So my previous post about leak debugging has been useful to me and to some other people.

Today I just got backed out for another kind of leak in a relatively innocent patch (again). And so since I don’t know how to possibly explain this leak, and this time it is an actual leak, I thought it’ll be useful to document the steps I take to fix it.

Reproducing and reducing the failure

From the logs linked in the backout, we can see that the failing task is the non-e10s mochitest run, and some of the potentially related tests include:

  • layout/base/tests/chrome/test_printpreview_bug396024.xhtml
  • layout/base/tests/chrome/test_printpreview_bug482976.xhtml
  • layout/base/tests/chrome/test_printpreview.xhtml

On closer inspection, the only one that can be related to my patch is test_printpreview.xhtml, because it’s the only one which tries to print various UA-widget-like thingies like <audio controls>, <input>, the XML pretty-printer, etc…

Indeed, just running ./mach mochitest --disable-e10s layout/base/tests/chrome/test_printpreview.xhtml reproduces some of the time (I tried about 4 times, and it reproduced once).

This test is pretty big and slow for a debug build, so I’ll try to isolate it to the <audio> or prettyprinter…

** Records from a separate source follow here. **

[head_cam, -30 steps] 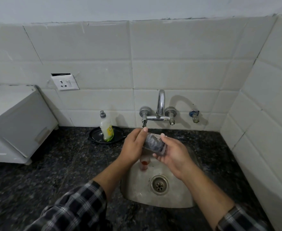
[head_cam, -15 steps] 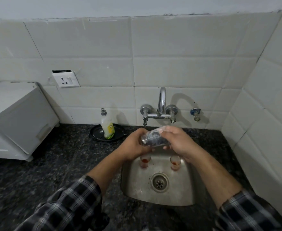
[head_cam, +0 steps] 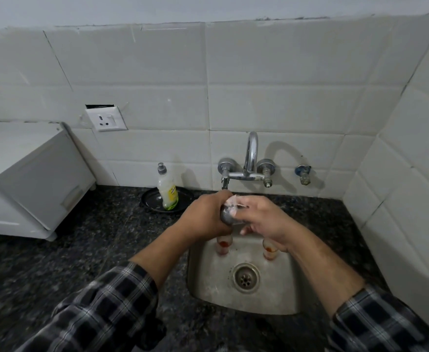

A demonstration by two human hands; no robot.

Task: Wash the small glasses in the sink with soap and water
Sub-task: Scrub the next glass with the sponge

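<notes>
Clear glass is held tilted above the sink, its axis hard to tell. It is gripped by the left hand; the right hand pinches its upper end.

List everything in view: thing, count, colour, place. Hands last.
small glasses: 2, clear with red dregs, upright at the sink's back, left and right
sink: 1, steel, set in the dark counter
tap: 1, chrome, on the wall above the sink
soap bottle: 1, yellowish with grey cap, on a black dish
socket: 1, white, on the tiled wall
white box: 1, far left on the counter
clear packet with dark contents: 1, between both hands
left hand, right hand: both gripping the packet
</notes>
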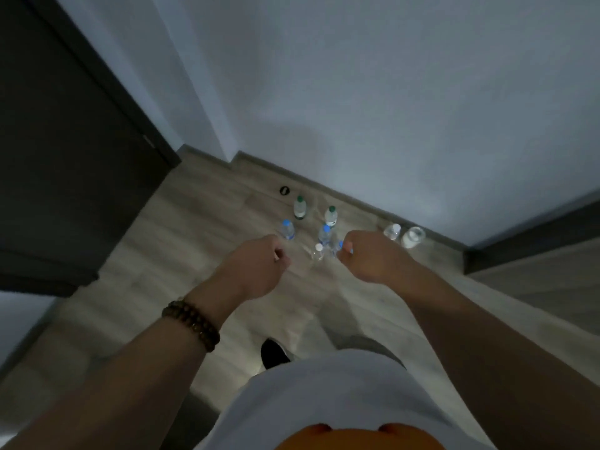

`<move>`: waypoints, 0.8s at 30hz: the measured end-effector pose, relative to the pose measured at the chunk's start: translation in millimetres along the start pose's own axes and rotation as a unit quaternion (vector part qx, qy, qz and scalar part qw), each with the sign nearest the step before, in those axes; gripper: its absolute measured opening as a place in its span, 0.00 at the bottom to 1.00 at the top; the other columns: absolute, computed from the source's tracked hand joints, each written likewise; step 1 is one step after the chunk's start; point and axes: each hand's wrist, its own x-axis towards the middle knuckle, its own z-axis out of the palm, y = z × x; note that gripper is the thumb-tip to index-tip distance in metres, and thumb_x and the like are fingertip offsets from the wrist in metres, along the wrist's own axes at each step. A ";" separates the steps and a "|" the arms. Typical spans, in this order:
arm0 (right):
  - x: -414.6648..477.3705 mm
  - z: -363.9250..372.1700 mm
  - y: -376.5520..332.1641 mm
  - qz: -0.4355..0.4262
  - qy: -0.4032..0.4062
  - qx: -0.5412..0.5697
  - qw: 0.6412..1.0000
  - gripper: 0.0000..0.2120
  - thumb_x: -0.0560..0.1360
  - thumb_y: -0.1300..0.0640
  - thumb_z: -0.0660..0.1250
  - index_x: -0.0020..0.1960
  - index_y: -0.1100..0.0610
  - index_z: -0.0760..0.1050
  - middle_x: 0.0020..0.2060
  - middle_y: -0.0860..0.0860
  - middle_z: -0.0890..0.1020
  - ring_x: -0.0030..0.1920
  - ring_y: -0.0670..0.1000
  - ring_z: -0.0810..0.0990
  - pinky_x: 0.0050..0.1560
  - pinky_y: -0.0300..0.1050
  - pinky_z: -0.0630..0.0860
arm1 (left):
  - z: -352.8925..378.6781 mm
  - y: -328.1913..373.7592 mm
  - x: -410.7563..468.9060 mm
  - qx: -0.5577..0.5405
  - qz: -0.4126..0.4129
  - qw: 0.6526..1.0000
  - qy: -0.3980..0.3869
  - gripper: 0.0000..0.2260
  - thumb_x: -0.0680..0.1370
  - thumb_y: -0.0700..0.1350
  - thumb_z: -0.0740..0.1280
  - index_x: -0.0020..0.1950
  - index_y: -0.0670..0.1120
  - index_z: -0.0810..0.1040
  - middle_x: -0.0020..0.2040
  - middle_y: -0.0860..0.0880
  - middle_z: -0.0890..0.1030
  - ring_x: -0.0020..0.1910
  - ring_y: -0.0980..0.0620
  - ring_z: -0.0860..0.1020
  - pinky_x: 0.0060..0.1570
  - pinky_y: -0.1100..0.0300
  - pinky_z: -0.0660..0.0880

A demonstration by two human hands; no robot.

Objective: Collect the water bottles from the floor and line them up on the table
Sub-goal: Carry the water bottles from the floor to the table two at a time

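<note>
1. The water bottles point(324, 233) stand in a loose cluster on the floor point(162, 287), close to its far edge, where the skirting point(357, 203) meets a pale wall point(357, 92).
2. Two green-capped bottles point(299, 207) are nearest that edge, side by side but apart. Two blue-capped bottles point(288, 229) stand just in front of them.
3. A white-capped bottle point(318, 251) stands nearest the person and appears between the two hands.
4. Further right along the same edge, a small clear bottle point(392, 231) and a wider clear container point(412, 237) sit just beside each other. Both are too blurred to make out further.
5. The left hand point(259, 267) hovers over the floor with its back upward. Its fingers point(277, 246) are curled under toward the palm, and nothing shows in them.
6. The right hand point(373, 258) is also back upward with curled fingers. A blue cap shows right at its fingertips, on a bottle mostly hidden behind the hand. I cannot tell whether the fingers pinch it or only cover it.
7. A bead bracelet point(191, 323) circles the left wrist, and a black shoe point(274, 352) shows below the arms.
8. A dark door point(65, 141) stands at the floor's left edge, and a small black round fitting point(284, 190) lies by the far edge.
</note>
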 end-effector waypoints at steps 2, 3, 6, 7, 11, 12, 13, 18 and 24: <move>8.7 -2.9 -8.5 0.028 0.006 0.014 0.999 0.11 0.82 0.45 0.60 0.47 0.52 0.72 0.54 0.55 0.81 0.55 0.58 0.80 0.58 0.54 0.77 | -16.4 -8.7 25.1 0.021 0.024 0.999 -0.015 0.06 0.80 0.53 0.66 0.49 0.53 0.78 0.46 0.54 0.82 0.46 0.53 0.79 0.46 0.57 0.74; 12.2 -4.4 -10.8 0.042 0.007 0.023 0.999 0.10 0.82 0.46 0.61 0.47 0.52 0.72 0.54 0.55 0.81 0.54 0.58 0.80 0.58 0.54 0.78 | -21.9 -10.9 36.6 0.029 0.036 0.999 -0.020 0.06 0.80 0.53 0.66 0.50 0.52 0.79 0.47 0.53 0.83 0.47 0.51 0.80 0.47 0.57 0.75; 27.2 -9.6 -12.0 0.083 0.014 0.040 0.996 0.12 0.81 0.45 0.62 0.55 0.53 0.77 0.54 0.52 0.82 0.53 0.55 0.80 0.57 0.53 0.78 | -27.6 -12.3 70.7 0.057 0.070 0.996 -0.025 0.07 0.80 0.49 0.65 0.52 0.48 0.80 0.48 0.49 0.85 0.50 0.47 0.81 0.47 0.57 0.74; 33.9 -11.6 -11.4 0.096 0.010 0.041 0.995 0.13 0.81 0.45 0.62 0.57 0.53 0.77 0.54 0.52 0.82 0.53 0.55 0.80 0.57 0.53 0.78 | -27.7 -11.8 81.6 0.065 0.080 0.994 -0.032 0.08 0.81 0.49 0.64 0.53 0.47 0.80 0.48 0.48 0.84 0.50 0.48 0.81 0.46 0.58 0.73; 77.0 -13.9 -7.0 0.108 -0.001 0.048 0.993 0.13 0.81 0.46 0.62 0.59 0.53 0.77 0.56 0.52 0.81 0.56 0.55 0.80 0.58 0.54 0.78 | -27.1 -10.9 126.4 0.085 0.092 0.990 -0.069 0.09 0.81 0.49 0.63 0.53 0.47 0.80 0.50 0.48 0.84 0.50 0.48 0.81 0.48 0.55 0.75; 91.8 -14.5 -6.0 0.104 -0.004 0.048 0.993 0.13 0.81 0.46 0.62 0.58 0.53 0.77 0.57 0.53 0.81 0.56 0.56 0.80 0.58 0.54 0.77 | -28.2 -11.8 137.7 0.089 0.088 0.990 -0.070 0.09 0.81 0.49 0.63 0.53 0.46 0.80 0.49 0.48 0.84 0.51 0.47 0.81 0.50 0.53 0.77; 107.9 -15.4 -4.9 0.101 -0.010 0.048 0.994 0.13 0.81 0.47 0.61 0.58 0.54 0.76 0.57 0.53 0.81 0.56 0.57 0.80 0.57 0.53 0.77 | -30.6 -13.6 149.6 0.091 0.084 0.990 -0.071 0.09 0.81 0.49 0.63 0.53 0.46 0.80 0.49 0.48 0.84 0.50 0.47 0.81 0.50 0.52 0.77; 179.2 -18.8 -4.3 0.093 -0.035 0.053 0.994 0.13 0.82 0.48 0.61 0.57 0.55 0.77 0.56 0.54 0.81 0.52 0.56 0.79 0.47 0.47 0.72 | -47.6 -32.7 201.7 0.106 0.072 0.988 -0.085 0.05 0.83 0.51 0.62 0.50 0.51 0.76 0.44 0.53 0.81 0.42 0.55 0.78 0.38 0.58 0.72; 234.3 4.1 -4.7 0.137 -0.079 0.076 0.985 0.12 0.81 0.51 0.61 0.57 0.57 0.77 0.51 0.54 0.80 0.47 0.54 0.77 0.46 0.47 0.74 | -44.8 -56.8 255.9 0.128 0.046 0.982 -0.128 0.04 0.82 0.47 0.63 0.50 0.51 0.76 0.45 0.52 0.81 0.43 0.51 0.79 0.42 0.53 0.78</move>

After some experimentation, this patch (which skips most of the tests) still reproduces the issue from time to time, yay!

diff --git a/layout/base/tests/chrome/printpreview_helper.xhtml b/layout/base/tests/chrome/printpreview_helper.xhtml
index ff213b733fb9..7b89441ce17a 100644
--- a/layout/base/tests/chrome/printpreview_helper.xhtml
+++ b/layout/base/tests/chrome/printpreview_helper.xhtml
@@ -189,7 +189,7 @@ function runTest2() {
   isnot(frameElts[0].contentWindow.counter, 0, "Timers should have run!");
   counter = frameElts[0].contentWindow.counter;
   frameElts[0].contentWindow.counterTimeout = "";
-  setTimeout(runTest3, 0);
+  setTimeout(runTest21, 0);
 }
 
 var elementIndex = 0;
@@ -592,7 +592,7 @@ async function runTest20() {
 
 async function runTest21() {
   await compareFiles("data:text/html,<audio controls>", "data:text/html,<audio controls >"); // Shouldn't crash.
-  requestAnimationFrame(() => setTimeout(runTest22));
+  finish();
 }
 
 async function runTest22() {

Trying (and failing) to fix the bug by code inspection.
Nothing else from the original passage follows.